*Exercise aim*
Please reproduce the lines of the records below from the one holding "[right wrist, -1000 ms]" through the one holding "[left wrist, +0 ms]", inclusive, skipping all pictures.

Stored records
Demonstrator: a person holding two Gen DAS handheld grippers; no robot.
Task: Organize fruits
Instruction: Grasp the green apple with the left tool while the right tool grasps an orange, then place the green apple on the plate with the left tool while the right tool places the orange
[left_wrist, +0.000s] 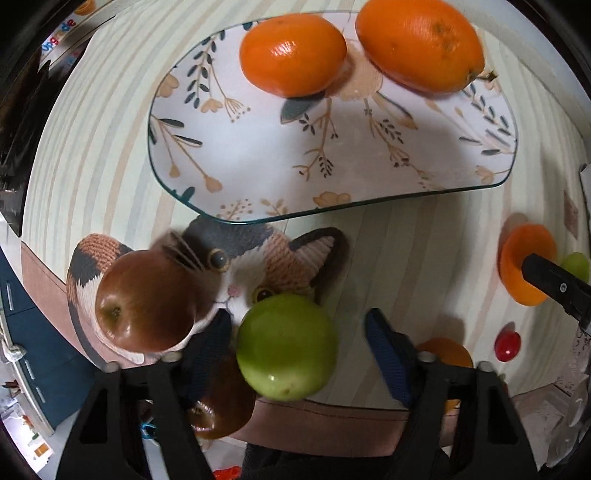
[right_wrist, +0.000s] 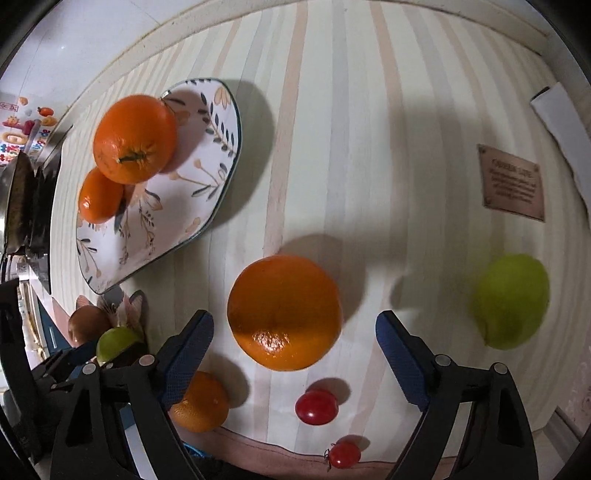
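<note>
A floral plate (left_wrist: 258, 147) holds two oranges (left_wrist: 293, 55) (left_wrist: 421, 44); the plate shows at the left in the right wrist view (right_wrist: 207, 177). My left gripper (left_wrist: 299, 339) is open around a green apple (left_wrist: 286, 347). A red-brown apple (left_wrist: 146, 301) lies left of it and another (left_wrist: 221, 406) sits below the left finger. My right gripper (right_wrist: 295, 347) is open above a large orange (right_wrist: 284, 312) on the striped cloth. A smaller orange (right_wrist: 201, 404), two cherry tomatoes (right_wrist: 317, 407) (right_wrist: 344, 455) and a green fruit (right_wrist: 511, 301) lie nearby.
A cat-face mat (left_wrist: 258, 258) lies under the apples. A brown label (right_wrist: 511, 182) is sewn on the cloth at the right. The table's front edge (right_wrist: 280, 452) runs just below the fruits. Dark items stand at the far left (right_wrist: 26, 206).
</note>
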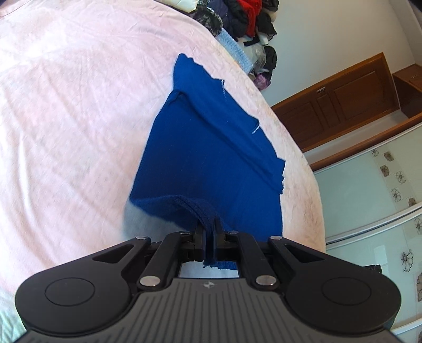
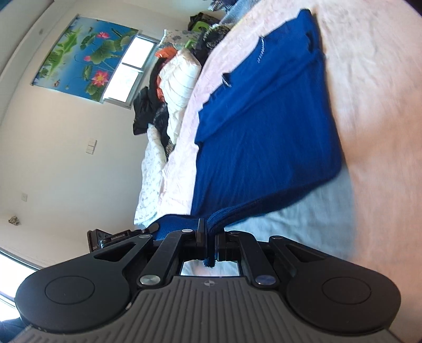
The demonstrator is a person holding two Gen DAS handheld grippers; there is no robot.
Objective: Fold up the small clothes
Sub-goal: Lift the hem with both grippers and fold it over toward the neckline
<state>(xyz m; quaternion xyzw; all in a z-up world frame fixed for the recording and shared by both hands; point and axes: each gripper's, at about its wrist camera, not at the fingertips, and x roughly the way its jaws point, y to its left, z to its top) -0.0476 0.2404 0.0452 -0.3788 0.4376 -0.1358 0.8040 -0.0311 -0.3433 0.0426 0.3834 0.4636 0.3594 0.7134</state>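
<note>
A royal-blue knit garment (image 1: 208,155) lies on a pale pink bedsheet (image 1: 66,105), its near ribbed hem lifted off the bed. My left gripper (image 1: 209,227) is shut on that hem, with blue fabric pinched between its black fingers (image 1: 199,232). In the right wrist view the same blue garment (image 2: 269,126) stretches away over the sheet (image 2: 369,79). My right gripper (image 2: 209,229) is shut on another part of the hem, the folded edge bunched between its fingers (image 2: 201,232). A shadow lies on the sheet under the raised hem.
A pile of dark and red clothes (image 1: 245,18) sits at the bed's far edge. A wooden cabinet (image 1: 340,97) and tiled wall stand to the right. Pillows and more clothes (image 2: 171,87) lie beside a window (image 2: 129,68) and a lotus picture (image 2: 81,52).
</note>
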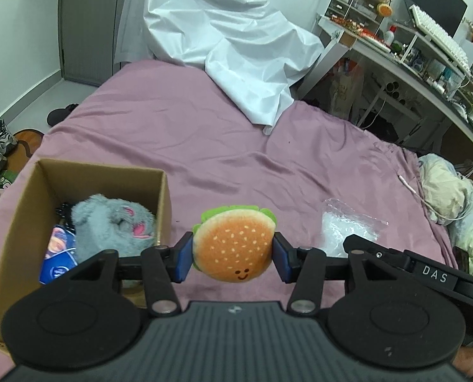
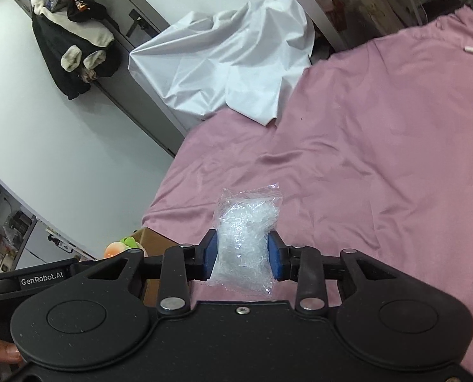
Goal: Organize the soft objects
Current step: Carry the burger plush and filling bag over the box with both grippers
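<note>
One cardboard box [image 1: 87, 197] on pink bed [image 1: 204, 133], open; inside: one grey plush [image 1: 109, 226], blue-printed item [image 1: 60, 254] left of plush. Right of box: one burger plush [image 1: 235, 243], orange bun, green lettuce edge, smiley face, clamped between left tongs [image 1: 233, 258], above bed. Further right of box: one clear plastic bag [image 2: 246, 238], crinkled, whitish filling, clamped in right tongs [image 2: 243, 258].

On the black arm of my right gripper [image 1: 437, 273], seen from my left wrist camera, white letters read "DAS". On the black arm of my left gripper [image 2: 42, 280], seen from my right wrist camera, white print reads "GenRobot.AI".
</note>
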### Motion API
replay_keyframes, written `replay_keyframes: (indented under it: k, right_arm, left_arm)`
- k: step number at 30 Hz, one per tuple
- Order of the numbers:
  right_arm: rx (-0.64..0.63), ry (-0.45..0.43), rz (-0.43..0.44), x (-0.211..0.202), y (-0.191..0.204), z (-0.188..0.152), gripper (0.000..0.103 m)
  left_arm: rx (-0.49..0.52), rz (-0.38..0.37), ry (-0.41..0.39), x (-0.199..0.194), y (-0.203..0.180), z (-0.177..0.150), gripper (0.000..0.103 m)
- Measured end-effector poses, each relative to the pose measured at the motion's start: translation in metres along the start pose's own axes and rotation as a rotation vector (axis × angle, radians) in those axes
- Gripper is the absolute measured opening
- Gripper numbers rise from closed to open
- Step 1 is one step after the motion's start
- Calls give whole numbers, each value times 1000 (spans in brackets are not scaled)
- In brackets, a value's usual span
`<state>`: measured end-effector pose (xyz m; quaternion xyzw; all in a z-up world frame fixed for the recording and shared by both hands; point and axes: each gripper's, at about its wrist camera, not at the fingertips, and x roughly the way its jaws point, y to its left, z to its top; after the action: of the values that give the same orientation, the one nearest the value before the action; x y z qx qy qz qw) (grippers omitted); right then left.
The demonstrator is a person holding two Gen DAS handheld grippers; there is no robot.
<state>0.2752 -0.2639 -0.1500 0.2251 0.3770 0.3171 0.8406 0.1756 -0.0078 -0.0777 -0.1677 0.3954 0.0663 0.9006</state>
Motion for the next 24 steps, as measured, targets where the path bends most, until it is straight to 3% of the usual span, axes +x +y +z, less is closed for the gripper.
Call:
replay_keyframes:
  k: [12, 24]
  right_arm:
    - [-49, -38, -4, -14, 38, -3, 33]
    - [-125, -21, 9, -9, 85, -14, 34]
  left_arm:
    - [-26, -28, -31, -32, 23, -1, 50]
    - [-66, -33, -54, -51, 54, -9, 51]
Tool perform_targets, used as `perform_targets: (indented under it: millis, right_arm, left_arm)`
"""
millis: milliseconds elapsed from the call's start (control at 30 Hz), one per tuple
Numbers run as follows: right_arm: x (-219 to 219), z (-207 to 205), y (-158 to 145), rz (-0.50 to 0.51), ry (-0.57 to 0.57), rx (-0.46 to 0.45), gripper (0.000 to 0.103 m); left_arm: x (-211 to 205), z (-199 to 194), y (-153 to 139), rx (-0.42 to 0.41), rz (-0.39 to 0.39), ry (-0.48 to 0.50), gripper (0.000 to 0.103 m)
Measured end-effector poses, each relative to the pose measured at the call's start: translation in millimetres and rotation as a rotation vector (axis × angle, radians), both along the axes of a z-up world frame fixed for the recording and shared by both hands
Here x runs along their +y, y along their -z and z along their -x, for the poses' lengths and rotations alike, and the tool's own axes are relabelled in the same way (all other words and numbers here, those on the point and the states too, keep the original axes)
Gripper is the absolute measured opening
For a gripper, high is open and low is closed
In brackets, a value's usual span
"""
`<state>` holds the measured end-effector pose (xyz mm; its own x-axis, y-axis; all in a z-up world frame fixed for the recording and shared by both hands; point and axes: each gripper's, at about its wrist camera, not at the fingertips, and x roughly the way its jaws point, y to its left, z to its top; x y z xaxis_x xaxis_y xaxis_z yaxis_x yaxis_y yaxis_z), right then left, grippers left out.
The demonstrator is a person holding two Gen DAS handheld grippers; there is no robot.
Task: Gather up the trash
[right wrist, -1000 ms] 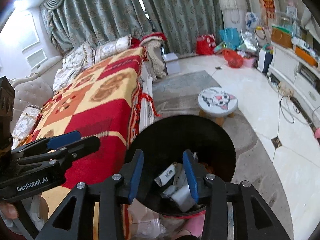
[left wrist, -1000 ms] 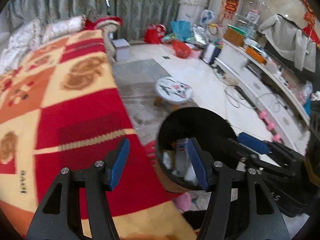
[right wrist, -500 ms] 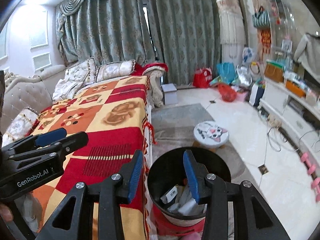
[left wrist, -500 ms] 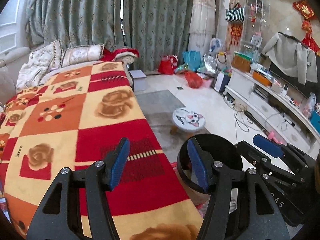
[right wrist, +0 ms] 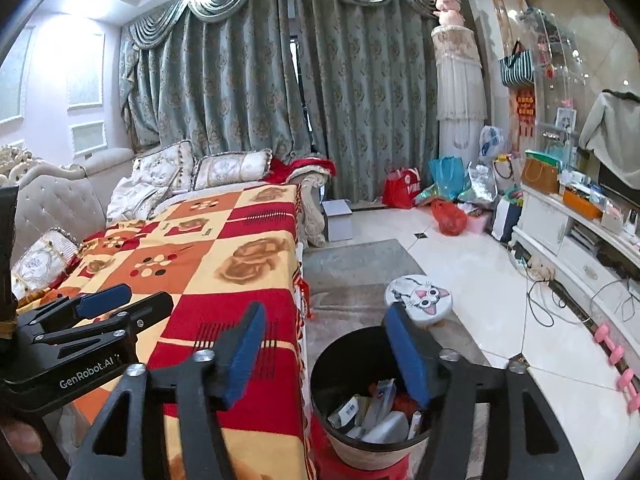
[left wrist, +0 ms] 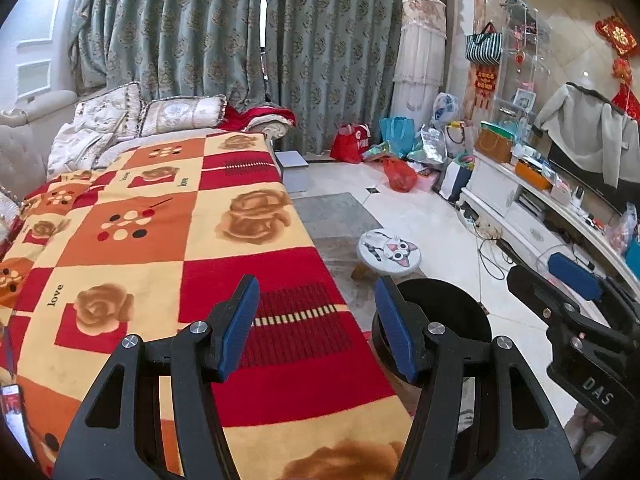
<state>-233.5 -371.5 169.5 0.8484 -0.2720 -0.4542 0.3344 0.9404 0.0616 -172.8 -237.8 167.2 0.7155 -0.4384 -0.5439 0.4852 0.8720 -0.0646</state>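
Note:
A black trash bin [right wrist: 334, 364] stands on the floor beside the sofa, with several boxes and wrappers [right wrist: 376, 416] inside. My right gripper [right wrist: 326, 318] hovers above and short of it; its jaws are opening, with nothing between the blue pads. My left gripper [left wrist: 316, 300] is open and empty over the edge of the red and orange blanket [left wrist: 160, 240]. The bin [left wrist: 452, 312] shows just right of it, partly hidden by the right finger. Each gripper appears in the other's view: the right gripper [left wrist: 572, 276] and the left gripper [right wrist: 104, 304].
A low stool with a cat face [right wrist: 418, 294] stands on the grey rug just beyond the bin. Pink dumbbells [right wrist: 618, 356], cables and a white TV cabinet [right wrist: 560, 236] line the right side. Bags [right wrist: 448, 212] crowd the far corner by the curtains. A person's hand [right wrist: 20, 440] grips the left tool.
Both grippers have risen and tipped up, so the bin sits lower and smaller in both views. The right jaws have spread wider. The left jaws kept their gap.

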Motion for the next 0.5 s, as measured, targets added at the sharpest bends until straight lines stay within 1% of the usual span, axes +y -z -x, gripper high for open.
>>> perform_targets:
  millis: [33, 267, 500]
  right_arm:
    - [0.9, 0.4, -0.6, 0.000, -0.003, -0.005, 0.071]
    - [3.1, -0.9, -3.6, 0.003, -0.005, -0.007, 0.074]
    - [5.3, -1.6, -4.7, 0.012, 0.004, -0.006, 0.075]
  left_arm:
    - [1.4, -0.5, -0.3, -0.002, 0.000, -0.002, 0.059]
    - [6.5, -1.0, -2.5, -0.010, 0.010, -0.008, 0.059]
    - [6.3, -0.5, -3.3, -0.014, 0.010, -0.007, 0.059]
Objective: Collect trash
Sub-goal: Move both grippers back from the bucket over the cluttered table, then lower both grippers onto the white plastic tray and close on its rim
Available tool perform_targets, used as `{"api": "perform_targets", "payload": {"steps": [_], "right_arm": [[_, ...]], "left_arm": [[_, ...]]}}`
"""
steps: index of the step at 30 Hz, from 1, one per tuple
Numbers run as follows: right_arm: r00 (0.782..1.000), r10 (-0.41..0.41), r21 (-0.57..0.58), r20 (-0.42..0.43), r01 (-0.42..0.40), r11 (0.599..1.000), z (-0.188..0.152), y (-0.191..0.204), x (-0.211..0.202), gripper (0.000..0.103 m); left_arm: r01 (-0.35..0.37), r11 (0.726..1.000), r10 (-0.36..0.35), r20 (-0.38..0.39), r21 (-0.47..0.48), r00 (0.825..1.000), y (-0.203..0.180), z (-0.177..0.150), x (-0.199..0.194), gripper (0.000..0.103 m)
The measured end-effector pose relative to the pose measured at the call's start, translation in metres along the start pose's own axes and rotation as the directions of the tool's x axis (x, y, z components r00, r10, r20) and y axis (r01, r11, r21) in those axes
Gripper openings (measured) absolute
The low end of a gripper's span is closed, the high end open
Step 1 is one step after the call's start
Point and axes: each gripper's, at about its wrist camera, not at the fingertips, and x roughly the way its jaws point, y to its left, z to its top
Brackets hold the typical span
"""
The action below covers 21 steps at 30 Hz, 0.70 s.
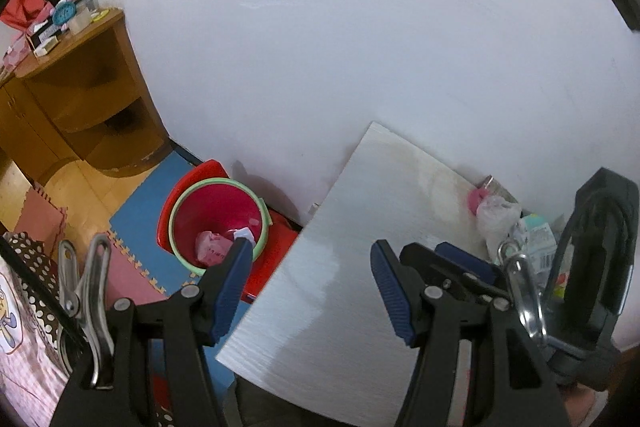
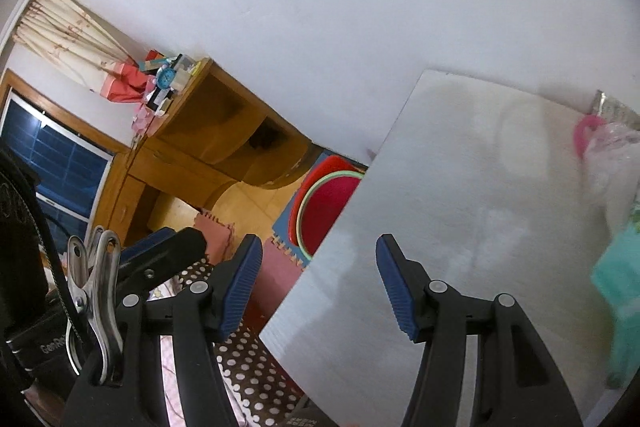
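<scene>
Left wrist view showed the left gripper with jaws apart and empty over the table; right gripper likewise (bin held wrappers).

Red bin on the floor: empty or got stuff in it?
Not empty. The left wrist view shows a pink wrapper and white scrap at the bottom of the red bin.
</scene>
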Motion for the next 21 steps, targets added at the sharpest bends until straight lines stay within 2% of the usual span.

*Output below*
[right wrist, -1000 ms] 
[left wrist, -1000 ms] 
[right wrist, -500 ms] 
[left wrist, -500 ms] 
[right wrist, +0 ms] 
[left wrist, +0 ms] 

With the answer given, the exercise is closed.